TASK: Retype, exactly as they appear below, the lines between the line holding "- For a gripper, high" and the line holding "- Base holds", both ends included.

(PROVIDED MATERIAL)

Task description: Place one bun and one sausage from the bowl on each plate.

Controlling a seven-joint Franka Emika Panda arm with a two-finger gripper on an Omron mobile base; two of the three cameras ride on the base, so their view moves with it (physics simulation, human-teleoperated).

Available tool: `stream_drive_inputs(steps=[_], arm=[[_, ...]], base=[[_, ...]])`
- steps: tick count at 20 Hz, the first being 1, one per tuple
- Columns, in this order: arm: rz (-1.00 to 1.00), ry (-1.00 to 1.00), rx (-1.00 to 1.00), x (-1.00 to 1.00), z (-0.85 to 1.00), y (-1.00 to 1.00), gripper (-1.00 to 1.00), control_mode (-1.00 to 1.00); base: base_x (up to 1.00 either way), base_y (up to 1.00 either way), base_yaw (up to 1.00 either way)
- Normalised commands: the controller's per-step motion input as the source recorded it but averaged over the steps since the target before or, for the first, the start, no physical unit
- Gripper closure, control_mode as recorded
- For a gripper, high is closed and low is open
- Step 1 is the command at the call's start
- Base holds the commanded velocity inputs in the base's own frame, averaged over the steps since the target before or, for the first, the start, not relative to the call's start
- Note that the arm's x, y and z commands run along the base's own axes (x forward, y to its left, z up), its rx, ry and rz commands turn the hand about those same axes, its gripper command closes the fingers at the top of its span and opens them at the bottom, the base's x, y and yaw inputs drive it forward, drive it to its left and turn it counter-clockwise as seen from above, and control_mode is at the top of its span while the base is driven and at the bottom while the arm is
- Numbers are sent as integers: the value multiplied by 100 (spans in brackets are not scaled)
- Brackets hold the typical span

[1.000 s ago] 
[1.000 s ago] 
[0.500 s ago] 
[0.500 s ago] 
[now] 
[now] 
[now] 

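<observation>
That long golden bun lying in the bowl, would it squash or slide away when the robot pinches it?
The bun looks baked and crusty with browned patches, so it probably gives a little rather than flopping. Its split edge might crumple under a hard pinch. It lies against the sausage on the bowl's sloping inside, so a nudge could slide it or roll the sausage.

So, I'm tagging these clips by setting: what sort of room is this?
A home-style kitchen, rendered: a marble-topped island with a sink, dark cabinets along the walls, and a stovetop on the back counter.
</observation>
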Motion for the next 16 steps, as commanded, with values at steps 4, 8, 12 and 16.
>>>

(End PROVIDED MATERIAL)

SOLVED EXERCISE:
- For a gripper, high is closed and low is open
- Step 1 is the command at the call's start
- Base holds the commanded velocity inputs in the base's own frame, averaged over the steps since the target before or, for the first, the start, not relative to the call's start

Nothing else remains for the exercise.